Hello! I am using DESeq2 to compare three cell types that are part of a cancer progression model. The cells share a similar genetic background, but there are karyotypic differences between the cell lines. In particular, each cell line has its own chromosome trisomies. I imagine that these trisomies would affect counts in a chromosome-specific manner, and I want to be sure I am handling them right.

I am using DESeq2 to compare Hi-C contacts at loops called among these three cell types. I have an un-normalized count matrix of Hi-C contacts from 29,770 total loops across 24 samples (8 per cell line).

Looking at the percentage of total loop counts per chromosome, you can see evidence of the trisomies in the counts themselves; for example, this plot below shows that all 8 replicates from the most cancerous cell line [in red] have a higher percentage of counts from chromosome 3 than the other 2 cell lines do. This is consistent with the fact that this cell line has trisomy 3, while the other two [in yellow, orange] do not.
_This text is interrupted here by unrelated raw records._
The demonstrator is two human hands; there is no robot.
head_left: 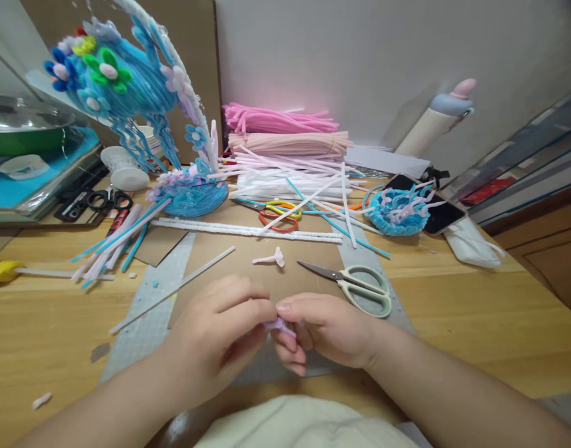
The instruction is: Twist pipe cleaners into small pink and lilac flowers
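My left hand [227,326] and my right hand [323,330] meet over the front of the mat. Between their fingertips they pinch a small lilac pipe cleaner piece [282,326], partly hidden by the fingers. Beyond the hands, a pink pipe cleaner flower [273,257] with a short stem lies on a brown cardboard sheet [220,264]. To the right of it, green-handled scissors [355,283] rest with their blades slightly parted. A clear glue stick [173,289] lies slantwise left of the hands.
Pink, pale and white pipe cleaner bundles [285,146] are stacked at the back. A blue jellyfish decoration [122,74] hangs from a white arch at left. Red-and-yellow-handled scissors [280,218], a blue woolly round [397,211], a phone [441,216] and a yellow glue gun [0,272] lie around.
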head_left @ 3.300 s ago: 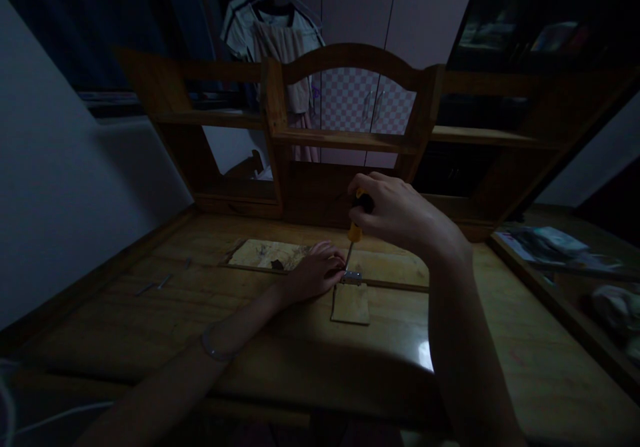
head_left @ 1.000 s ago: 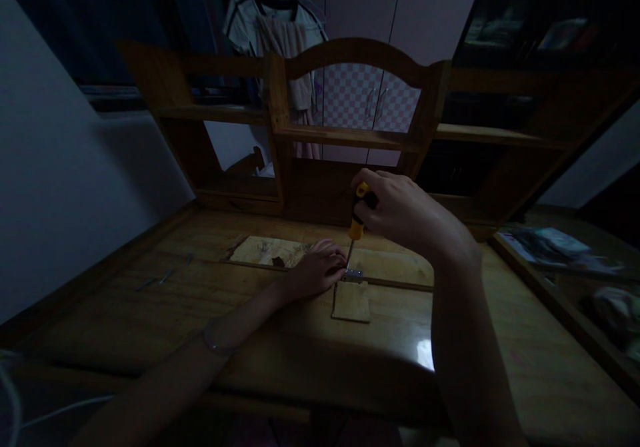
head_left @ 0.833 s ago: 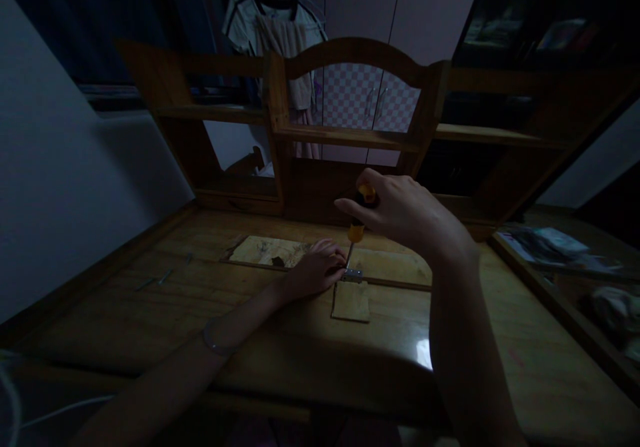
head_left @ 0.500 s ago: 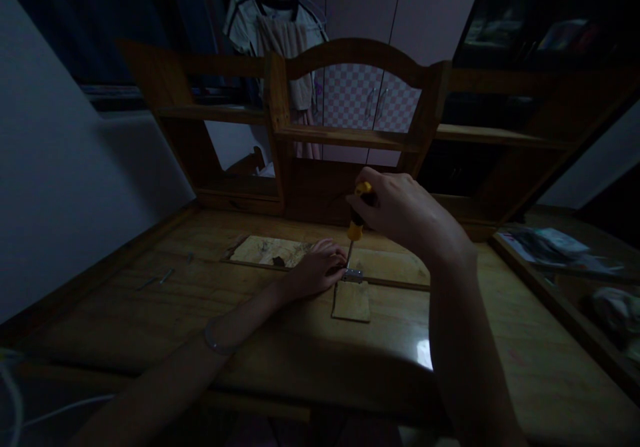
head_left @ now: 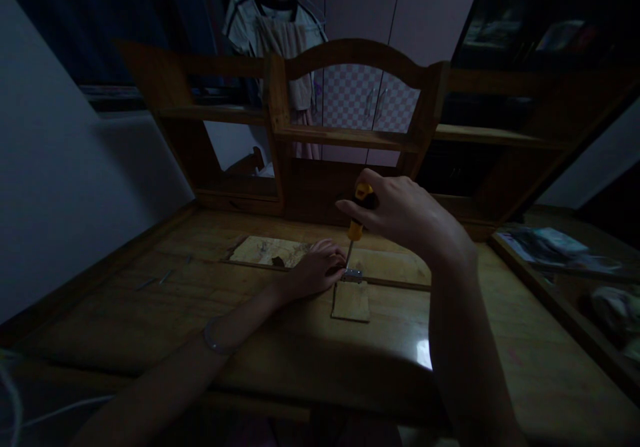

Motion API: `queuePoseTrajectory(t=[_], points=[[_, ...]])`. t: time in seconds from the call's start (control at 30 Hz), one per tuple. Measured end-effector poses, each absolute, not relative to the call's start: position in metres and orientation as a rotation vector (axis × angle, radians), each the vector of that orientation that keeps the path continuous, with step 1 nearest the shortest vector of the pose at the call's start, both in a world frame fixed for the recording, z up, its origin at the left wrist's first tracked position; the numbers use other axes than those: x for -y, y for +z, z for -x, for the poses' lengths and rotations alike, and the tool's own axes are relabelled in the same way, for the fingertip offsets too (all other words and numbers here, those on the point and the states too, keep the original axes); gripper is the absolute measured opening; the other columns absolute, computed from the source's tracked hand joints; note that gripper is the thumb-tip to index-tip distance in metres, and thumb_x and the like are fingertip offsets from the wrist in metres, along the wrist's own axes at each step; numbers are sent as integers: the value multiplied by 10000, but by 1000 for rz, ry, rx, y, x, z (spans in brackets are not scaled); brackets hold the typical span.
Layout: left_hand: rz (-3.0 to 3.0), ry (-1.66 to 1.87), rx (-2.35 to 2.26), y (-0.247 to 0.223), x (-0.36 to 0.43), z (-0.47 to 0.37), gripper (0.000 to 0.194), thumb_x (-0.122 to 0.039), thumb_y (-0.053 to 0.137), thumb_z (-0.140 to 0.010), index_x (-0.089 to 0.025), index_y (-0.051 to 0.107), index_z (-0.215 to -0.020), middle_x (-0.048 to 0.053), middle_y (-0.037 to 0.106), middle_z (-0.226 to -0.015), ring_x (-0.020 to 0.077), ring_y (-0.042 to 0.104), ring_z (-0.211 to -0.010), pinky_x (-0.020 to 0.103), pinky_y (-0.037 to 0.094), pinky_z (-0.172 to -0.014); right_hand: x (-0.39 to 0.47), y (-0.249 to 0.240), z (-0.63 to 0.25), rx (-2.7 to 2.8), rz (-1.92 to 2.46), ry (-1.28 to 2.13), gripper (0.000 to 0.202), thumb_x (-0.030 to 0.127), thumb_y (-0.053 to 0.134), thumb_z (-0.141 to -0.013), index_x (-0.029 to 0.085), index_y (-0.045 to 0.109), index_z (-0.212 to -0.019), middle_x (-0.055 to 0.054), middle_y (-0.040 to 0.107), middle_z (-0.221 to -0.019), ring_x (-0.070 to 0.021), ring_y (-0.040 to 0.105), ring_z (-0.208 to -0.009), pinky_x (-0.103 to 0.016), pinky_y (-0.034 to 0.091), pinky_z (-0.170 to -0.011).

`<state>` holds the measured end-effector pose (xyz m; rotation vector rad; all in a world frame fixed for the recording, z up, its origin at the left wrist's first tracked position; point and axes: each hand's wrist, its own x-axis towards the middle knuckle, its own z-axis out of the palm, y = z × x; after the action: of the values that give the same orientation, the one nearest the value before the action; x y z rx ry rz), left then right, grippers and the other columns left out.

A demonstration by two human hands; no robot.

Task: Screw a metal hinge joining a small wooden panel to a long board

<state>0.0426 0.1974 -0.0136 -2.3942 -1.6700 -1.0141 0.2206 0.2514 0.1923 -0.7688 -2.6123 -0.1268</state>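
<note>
My right hand (head_left: 407, 210) is closed round the yellow and black handle of a screwdriver (head_left: 355, 228), its thumb sticking out to the left. The screwdriver stands nearly upright, its tip down at the left end of a small metal hinge (head_left: 353, 275). The hinge lies between a long wooden board (head_left: 395, 266) and a small square wooden piece (head_left: 351, 302). My left hand (head_left: 320, 267) rests on the board, with thumb and fingers drawn together beside the screwdriver tip. Whatever these fingertips pinch is hidden.
Loose screws or nails (head_left: 166, 276) lie on the wooden desk (head_left: 200, 314) to the left. A wooden shelf unit (head_left: 345, 138) rises along the back. Papers and plastic packets (head_left: 555, 244) lie beyond a raised edge at the right. The room is dim.
My right thumb has stretched out to the left, off the screwdriver handle, and the grip has turned slightly. The left hand, hinge and boards stay in place.
</note>
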Motion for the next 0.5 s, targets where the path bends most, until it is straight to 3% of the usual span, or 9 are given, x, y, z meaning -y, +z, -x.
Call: queuePoseTrajectory(t=[0.07,0.13,0.23,0.37,0.43,0.5], points=[[2395,-1030,1673,-12,-197,-43,62,-232,640,-883,-203,670,-929,49,630,-1015,232,567,-1062,454,408,-1050,-250,193,-222,2614,730,-99,384,504,499,-919,197,574,-1137,-109,675,-1034,-264,636,-935,-354,440,-792],[2397,-1045,1667,-11,-197,-44,45,-225,642,-879,-205,664,-913,47,633,-1010,230,570,-1050,448,410,-1043,-249,193,-222,2617,674,-71,332,396,528,-902,212,565,-1176,-101,660,-1110,-254,627,-986,-347,438,-831],[2405,-1052,1662,-11,-197,-43,43,-226,646,-876,-208,658,-914,45,637,-1005,229,569,-1045,441,411,-1037,-252,191,-220,2634,629,-68,297,278,521,-890,216,569,-1176,-84,669,-1083,-237,630,-980,-329,433,-833],[2416,-1040,1655,-12,-198,-43,54,-224,637,-883,-203,660,-926,48,636,-1005,227,574,-1027,447,410,-1032,-257,188,-219,2608,705,-81,316,413,483,-944,189,581,-1145,-90,681,-948,-233,636,-870,-330,438,-763],[2415,-1045,1655,-12,-198,-42,49,-220,640,-879,-202,662,-920,44,637,-1004,224,574,-1022,444,409,-1032,-258,190,-221,2606,691,-44,380,467,497,-931,191,570,-1181,-93,679,-978,-237,632,-880,-337,442,-776],[2411,-1050,1663,-12,-198,-43,47,-215,645,-875,-206,665,-917,41,637,-1004,223,568,-1033,435,411,-1030,-256,193,-224,2622,636,-2,392,420,529,-904,209,550,-1233,-90,668,-1069,-238,624,-926,-341,442,-811]])
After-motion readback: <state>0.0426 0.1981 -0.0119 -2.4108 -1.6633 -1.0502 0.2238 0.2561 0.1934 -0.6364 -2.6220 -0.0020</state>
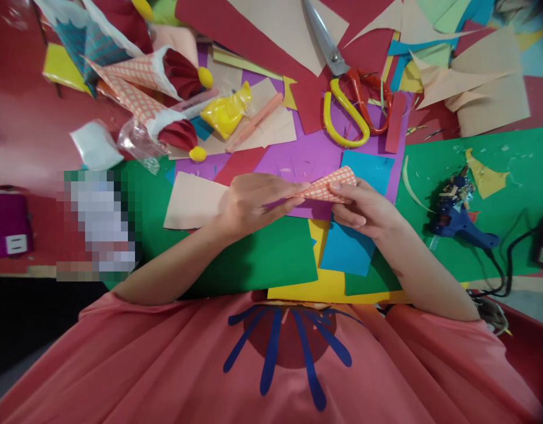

I also noticed that after running DESeq2, we have a higher number of differential loops on chromosomes that have cell type-specific trisomies. For example, chr3 has a trisomy in one cell line while chr2 and chr4 do not. On chromosomes 2, 3, and 4, we have called 2604, 2225, and 2092 loops respectively. However, we see 148, 415, and 113 differential loops respectively, with chr3 having a much larger proportion of differential loops than chr2 or chr4.

Overall, many of our differential loops look very convincing and I am happy with how DESeq2 is performing here. However I'm concerned that some of our differential loops are a result of there being more reads across an entire chromosome for one sample (or large regions of it) rather than local differences that we are more interested in. I want to be sure we are utilizing DESeq2 to its fullest extent here and capturing as many biologically significant changes as we can.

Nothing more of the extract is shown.